To this end, all the food is prepared, not salting, and the salt is sprinkled with fully prepared dishes. In addition, hypertensive patients should remove from their menu deliberately salty foods:

  • salted cucumbers, tomatoes, squash, etc.;
  • voblu;
  • canned fish;
  • meat and fish smoked products;
  • marinades, etc.

Total salt rejection or reduction is below 2 g / day. are dangerous, because they can cause a state of hypochloraemia, in which harmful nitrogenous slags accumulate.

Control over the amount of fluid consumed

Drinking fluid helps increase the volume of plasma, increase the load on the blood circulation and, consequently, affects blood pressure figures. Therefore, it is advisable for all patients with hypertensive disease from time to time to measure the volume of actually consumed liquid and monitor it. To this liquid is not only drinking water, but also all drinks (tea, compote, lemonade, milk, etc.) and liquid food (for example, soups). Their total daily volume should not exceed 1-1,5 l.

Products with lipotropic effect

Lipotropic action is the release of excess fat from the depot (liver) and its subsequent oxidation. These processes contribute to the fight against atherosclerotic vascular lesions, which are considered one of the leading factors in the formation of hypertension. Such substances with lipotropic action include choline, methionine, lecithin, carnitine, etc. They can be found in:

  • lean meat (veal, etc.);
  • low-fat fish (pollock, cod, etc.);
  • egg white;
  • vegetable oils (pumpkin, olive, corn, etc.);
  • soy flour;
  • seafood (lobster, shrimp, etc.);
  • buckwheat groats;
  • oatmeal;
  • low-fat cottage cheese;
  • beans.

Enrichment of nutrition with the necessary minerals (potassium, magnesium and calcium)

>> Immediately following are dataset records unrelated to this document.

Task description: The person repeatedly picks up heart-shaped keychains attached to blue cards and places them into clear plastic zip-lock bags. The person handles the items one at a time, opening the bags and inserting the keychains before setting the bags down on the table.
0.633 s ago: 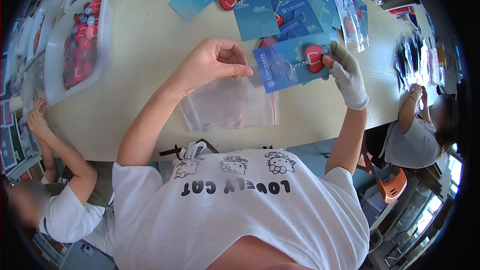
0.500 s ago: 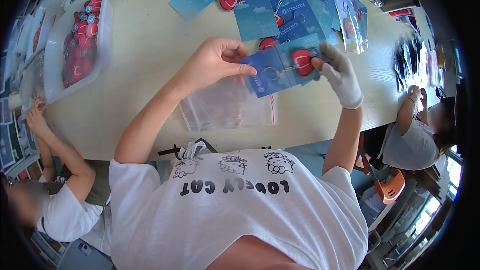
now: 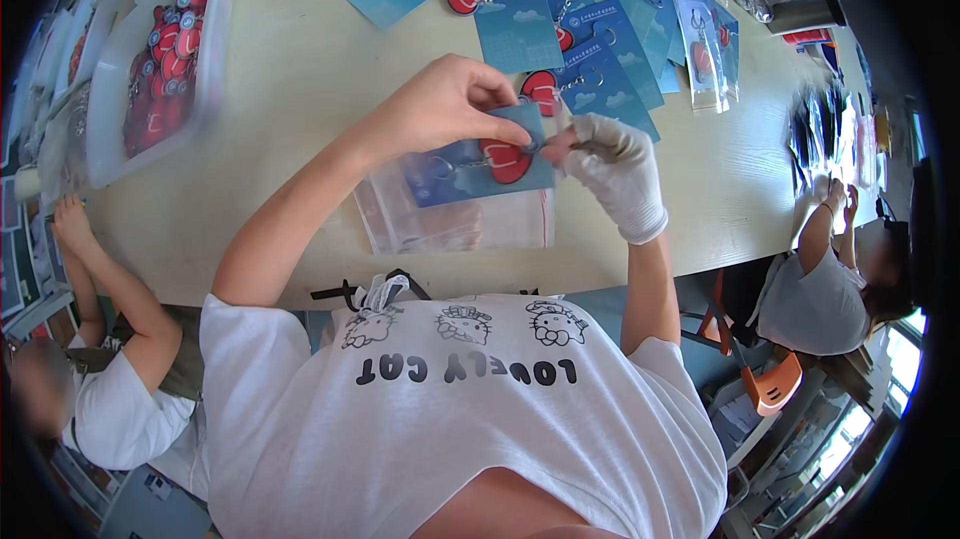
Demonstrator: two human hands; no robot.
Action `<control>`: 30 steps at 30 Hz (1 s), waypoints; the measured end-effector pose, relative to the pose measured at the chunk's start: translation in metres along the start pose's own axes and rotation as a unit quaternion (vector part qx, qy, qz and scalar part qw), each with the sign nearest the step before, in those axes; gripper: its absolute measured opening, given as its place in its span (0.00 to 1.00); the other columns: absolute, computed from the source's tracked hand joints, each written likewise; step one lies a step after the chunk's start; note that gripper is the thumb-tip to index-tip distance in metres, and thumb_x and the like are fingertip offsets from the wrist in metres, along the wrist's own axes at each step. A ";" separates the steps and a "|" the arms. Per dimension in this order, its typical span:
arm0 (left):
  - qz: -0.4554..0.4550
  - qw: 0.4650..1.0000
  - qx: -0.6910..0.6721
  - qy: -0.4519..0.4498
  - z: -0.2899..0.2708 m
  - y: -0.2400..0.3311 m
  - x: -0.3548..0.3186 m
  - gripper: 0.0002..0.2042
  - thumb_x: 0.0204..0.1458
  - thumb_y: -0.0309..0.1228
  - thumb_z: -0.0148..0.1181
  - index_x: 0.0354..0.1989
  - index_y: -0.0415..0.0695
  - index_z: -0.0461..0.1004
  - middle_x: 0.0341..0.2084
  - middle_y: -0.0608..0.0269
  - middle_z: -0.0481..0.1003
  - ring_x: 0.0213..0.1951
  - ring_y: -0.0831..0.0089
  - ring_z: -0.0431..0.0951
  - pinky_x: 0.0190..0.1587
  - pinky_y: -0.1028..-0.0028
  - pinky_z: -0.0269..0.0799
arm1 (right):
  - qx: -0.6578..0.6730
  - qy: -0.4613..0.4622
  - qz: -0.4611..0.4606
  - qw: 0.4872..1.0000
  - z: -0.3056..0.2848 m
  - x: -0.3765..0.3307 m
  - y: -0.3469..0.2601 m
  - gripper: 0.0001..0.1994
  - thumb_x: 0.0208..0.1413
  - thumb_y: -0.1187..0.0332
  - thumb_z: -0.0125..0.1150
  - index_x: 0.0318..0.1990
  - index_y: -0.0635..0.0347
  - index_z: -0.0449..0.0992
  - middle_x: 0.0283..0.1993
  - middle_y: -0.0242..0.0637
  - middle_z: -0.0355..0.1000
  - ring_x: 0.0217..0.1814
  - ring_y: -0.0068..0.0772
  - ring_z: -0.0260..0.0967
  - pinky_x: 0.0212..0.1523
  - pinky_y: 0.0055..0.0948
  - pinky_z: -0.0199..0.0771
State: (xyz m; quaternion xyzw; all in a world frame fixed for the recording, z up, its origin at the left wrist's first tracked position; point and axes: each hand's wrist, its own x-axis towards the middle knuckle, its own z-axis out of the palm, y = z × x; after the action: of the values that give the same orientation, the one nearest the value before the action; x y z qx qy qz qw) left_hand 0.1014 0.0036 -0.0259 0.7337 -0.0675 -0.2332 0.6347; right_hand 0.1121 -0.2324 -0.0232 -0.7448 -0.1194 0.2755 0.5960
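Left hand [image 3: 450, 104], bare, pinching in upper middle of frame, thumb [image 3: 505, 129] pointing right; left forearm [image 3: 295, 194] slanting up from left. Right hand [image 3: 610, 169], pale-gloved, bending fingers above and right of centre; right forearm [image 3: 649, 284] standing almost upright below.

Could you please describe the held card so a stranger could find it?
On the pale table, find the clear plastic bags in front of the person's white shirt. Over them, the bare left hand pinches a blue card with a red charm on it. Similar blue cards lie on the table beyond; this one is in hand.
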 end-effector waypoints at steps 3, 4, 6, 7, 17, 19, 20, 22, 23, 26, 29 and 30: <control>0.015 0.997 0.064 -0.031 0.006 0.004 0.006 0.09 0.44 0.26 0.68 0.29 0.36 0.74 0.23 0.70 0.75 0.29 0.85 0.72 0.35 0.82 0.67 | -0.052 -0.028 -0.032 0.998 0.007 -0.001 -0.001 0.05 0.47 0.83 0.56 0.32 0.69 0.76 0.37 0.37 0.75 0.33 0.18 0.71 0.34 0.19 0.72; 0.015 0.998 0.045 -0.032 0.007 0.005 0.007 0.09 0.44 0.26 0.69 0.29 0.35 0.74 0.23 0.70 0.75 0.29 0.85 0.72 0.35 0.82 0.67 | -0.062 -0.035 -0.045 0.996 0.000 -0.002 0.009 0.06 0.49 0.80 0.58 0.36 0.68 0.76 0.39 0.37 0.74 0.33 0.19 0.70 0.37 0.20 0.70; 0.007 0.997 0.053 -0.055 0.006 0.007 0.005 0.11 0.43 0.27 0.69 0.30 0.35 0.74 0.22 0.69 0.74 0.28 0.84 0.71 0.34 0.81 0.67 | -0.005 0.000 -0.072 0.997 -0.012 -0.004 0.012 0.09 0.49 0.80 0.60 0.39 0.68 0.75 0.38 0.36 0.74 0.34 0.20 0.70 0.38 0.21 0.70; 0.014 0.997 0.070 -0.043 0.006 0.010 0.006 0.11 0.43 0.27 0.69 0.31 0.35 0.74 0.22 0.68 0.74 0.28 0.84 0.71 0.34 0.80 0.67 | 0.024 0.019 -0.087 0.996 -0.013 -0.005 0.009 0.11 0.49 0.79 0.61 0.41 0.68 0.75 0.38 0.36 0.74 0.34 0.21 0.70 0.38 0.21 0.69; 0.345 0.839 0.327 0.265 -0.054 0.031 0.084 0.11 0.53 0.29 0.59 0.44 0.42 0.73 0.36 0.58 0.77 0.34 0.68 0.77 0.39 0.72 0.71 | 0.091 0.356 -0.125 0.922 -0.107 -0.017 0.035 0.10 0.56 0.75 0.54 0.45 0.68 0.73 0.33 0.34 0.73 0.29 0.19 0.67 0.29 0.18 0.66; 0.228 0.849 0.397 0.264 -0.091 0.012 0.116 0.12 0.54 0.31 0.58 0.44 0.41 0.74 0.34 0.55 0.78 0.32 0.66 0.78 0.37 0.70 0.72 | 0.069 0.405 -0.113 0.905 -0.131 -0.005 0.036 0.13 0.57 0.72 0.55 0.47 0.68 0.72 0.35 0.37 0.73 0.32 0.23 0.70 0.32 0.20 0.68; 0.184 0.858 0.426 0.222 -0.106 0.001 0.129 0.12 0.53 0.33 0.59 0.43 0.41 0.75 0.34 0.56 0.77 0.34 0.66 0.77 0.39 0.71 0.71 | 0.016 0.413 -0.091 0.906 -0.135 0.005 0.035 0.14 0.57 0.70 0.56 0.48 0.68 0.72 0.35 0.38 0.74 0.33 0.27 0.71 0.34 0.23 0.70; 0.211 0.841 0.465 0.181 -0.108 -0.016 0.144 0.12 0.53 0.34 0.59 0.42 0.42 0.75 0.33 0.57 0.77 0.35 0.66 0.75 0.41 0.73 0.69 | -0.252 0.459 0.020 0.852 -0.151 0.008 0.046 0.23 0.51 0.64 0.63 0.52 0.66 0.69 0.42 0.47 0.73 0.45 0.47 0.71 0.46 0.36 0.71; 0.225 0.830 0.484 0.161 -0.112 -0.018 0.150 0.11 0.53 0.35 0.59 0.42 0.43 0.76 0.32 0.58 0.77 0.36 0.66 0.75 0.41 0.74 0.69 | -0.335 0.501 -0.029 0.797 -0.155 0.007 0.055 0.25 0.50 0.63 0.65 0.53 0.65 0.68 0.45 0.48 0.71 0.48 0.49 0.69 0.49 0.38 0.69; 0.156 0.899 0.408 0.013 -0.117 -0.016 0.151 0.13 0.52 0.40 0.60 0.37 0.43 0.76 0.29 0.63 0.77 0.30 0.72 0.75 0.38 0.72 0.69 | -0.474 0.517 -0.134 0.700 -0.092 0.010 0.031 0.32 0.45 0.63 0.69 0.58 0.62 0.63 0.55 0.52 0.63 0.57 0.53 0.61 0.55 0.43 0.64; 0.145 0.955 0.259 -0.012 -0.121 -0.011 0.141 0.13 0.54 0.41 0.58 0.35 0.42 0.73 0.22 0.67 0.72 0.27 0.80 0.69 0.32 0.76 0.64 | -0.414 0.428 -0.204 0.777 -0.034 0.015 -0.007 0.24 0.45 0.70 0.67 0.52 0.56 0.69 0.51 0.44 0.67 0.55 0.48 0.62 0.53 0.41 0.65; 0.087 0.956 0.278 -0.010 -0.114 0.012 0.130 0.11 0.59 0.38 0.53 0.35 0.42 0.67 0.22 0.75 0.66 0.27 0.84 0.63 0.30 0.80 0.59 | -0.380 0.394 -0.216 0.808 -0.022 0.015 -0.013 0.22 0.45 0.71 0.67 0.50 0.56 0.70 0.50 0.43 0.68 0.54 0.47 0.63 0.53 0.40 0.65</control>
State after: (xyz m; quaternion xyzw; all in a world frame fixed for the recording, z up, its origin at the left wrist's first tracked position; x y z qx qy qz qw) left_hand 0.2667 0.0525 -0.0376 0.8701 -0.2001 -0.1566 0.4224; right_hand 0.1383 -0.2402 -0.0121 -0.9114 -0.1269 -0.2451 0.3054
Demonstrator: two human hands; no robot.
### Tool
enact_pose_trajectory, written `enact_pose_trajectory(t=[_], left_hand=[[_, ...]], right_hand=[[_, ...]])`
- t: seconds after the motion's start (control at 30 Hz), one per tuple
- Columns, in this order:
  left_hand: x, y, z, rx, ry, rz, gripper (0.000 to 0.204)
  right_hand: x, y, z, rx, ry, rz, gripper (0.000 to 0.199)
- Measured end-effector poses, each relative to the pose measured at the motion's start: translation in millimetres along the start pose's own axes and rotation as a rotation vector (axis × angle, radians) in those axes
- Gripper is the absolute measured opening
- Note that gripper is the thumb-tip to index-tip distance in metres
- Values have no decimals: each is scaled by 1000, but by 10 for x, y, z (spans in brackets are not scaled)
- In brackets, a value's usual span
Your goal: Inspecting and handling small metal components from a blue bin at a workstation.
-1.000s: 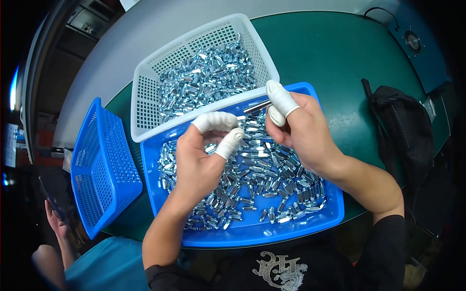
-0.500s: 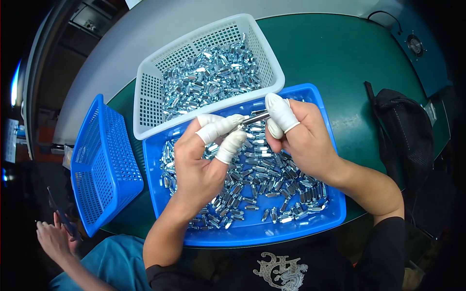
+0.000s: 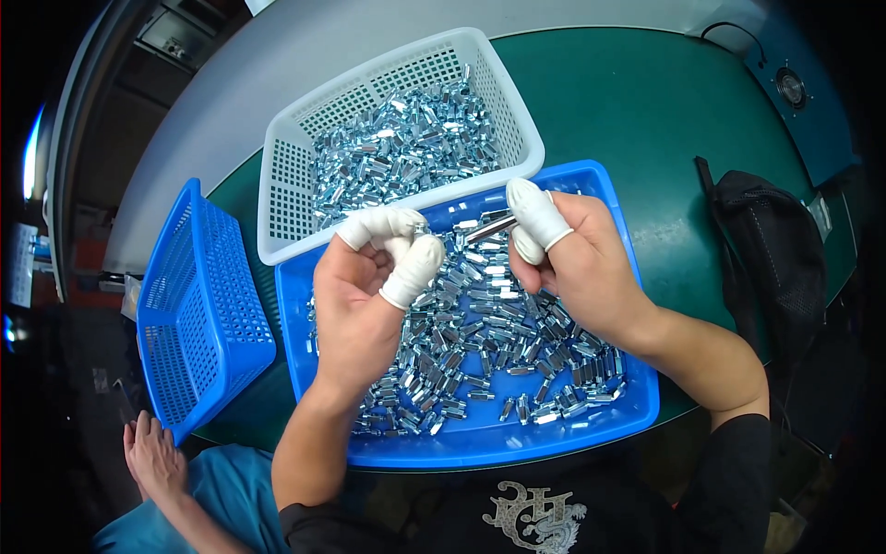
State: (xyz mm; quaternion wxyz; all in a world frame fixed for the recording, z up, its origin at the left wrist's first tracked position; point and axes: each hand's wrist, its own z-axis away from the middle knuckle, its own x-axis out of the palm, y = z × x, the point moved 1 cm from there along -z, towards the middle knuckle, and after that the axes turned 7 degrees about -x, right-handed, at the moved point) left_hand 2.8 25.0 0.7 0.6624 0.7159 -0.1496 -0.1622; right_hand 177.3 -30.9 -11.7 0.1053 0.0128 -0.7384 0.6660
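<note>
My left hand [image 3: 355, 295], with white finger cots on its thumb and fingers, pinches a small shiny metal standoff [image 3: 421, 228], mostly hidden by the fingertips. To its right, my right hand [image 3: 577, 254] grips a slim dark metal rod [image 3: 491, 229] between cot-covered thumb and finger. The rod's tip points left and stands apart from the left fingertips; its exact kind cannot be made out. Below both hands lies a blue tray [image 3: 480, 452] holding many loose hexagonal metal standoffs [image 3: 443, 355].
Behind the tray, a white perforated basket [image 3: 526, 152] holds a heap of similar parts. A blue perforated basket [image 3: 221, 314] stands tilted at left. Another person's hand [image 3: 157, 457] is at lower left. A black bag [image 3: 766, 240] lies right on the green table [image 3: 628, 102].
My left hand has drawn back left, away from the rod's tip, with the small standoff in its fingers. My right hand stays nearly still. The other person's hand has shifted right.
</note>
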Motion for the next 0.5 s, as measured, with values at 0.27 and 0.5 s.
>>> enact_pose_trajectory(t=[0.27,0.5], left_hand=[[79,16,27,-196,-73,247,29],[44,-27,79,-119,-150,-118,45]], right_hand=[[14,1,19,-28,-19,-23,44],[26,17,18,-78,-7,-47,41]])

All these minerals affect the excitability of those structures of the nervous system (vasomotor center, etc.), which regulate the tone of blood vessels, and, accordingly, blood pressure.

Scientists have noticed that nutrition rich in potassium products reduces the incidence of strokes and strengthens the myocardium (the heart muscle). Therefore, hypertensors are useful potatoes, apricots, pineapple, bananas, avocado, celery root, dried fruits, peaches, black currant, radish, Brussels sprouts, rhubarb, apples with peel.

To maintain optimal calcium balance, vegetables that have dark green leaves (broccoli, etc.), and dairy products (brynza, yoghurts, etc.) are needed.

Excellent sources of magnesium will be nuts, cereals, legumes, dates, corn, green vegetables.

Products – cardiovascular and nervous system activators

Patients suffering from high blood pressure, you must avoid products – the causative agents of the heart, blood vessels and the nervous system (cerebral cortex). Such an action is possessed by:

  • drinks with caffeine (coffeemans with mild forms of the disease can drink 1 cup of morning coffee);
  • strong tea;
  • chocolate;
  • concentrated broths, cooked from fish and meat;
  • meat and fish gravy.

Many alcoholics have a pathological tendency to increased blood pressure. This is due to the harmful effects of ethyl alcohol on the nervous processes, hormonal balance, psyche. It is after the next libation that hypertensive crises often occur, which unfortunately end in strokes or infarctions. Moreover, drunkards belong to the small group of patients who do not have a clear benefit from achieving the target (optimal) pressure on the body. Therefore, their treatment should deal not only therapists and cardiologists, but also narcologists. Low-drinking people also need to bring the use of hot drinks to a minimum.

It should be noted that such a diet will have its beneficial effect only if it is constantly observed. Chaotic implementation of individual recommendations is ineffective.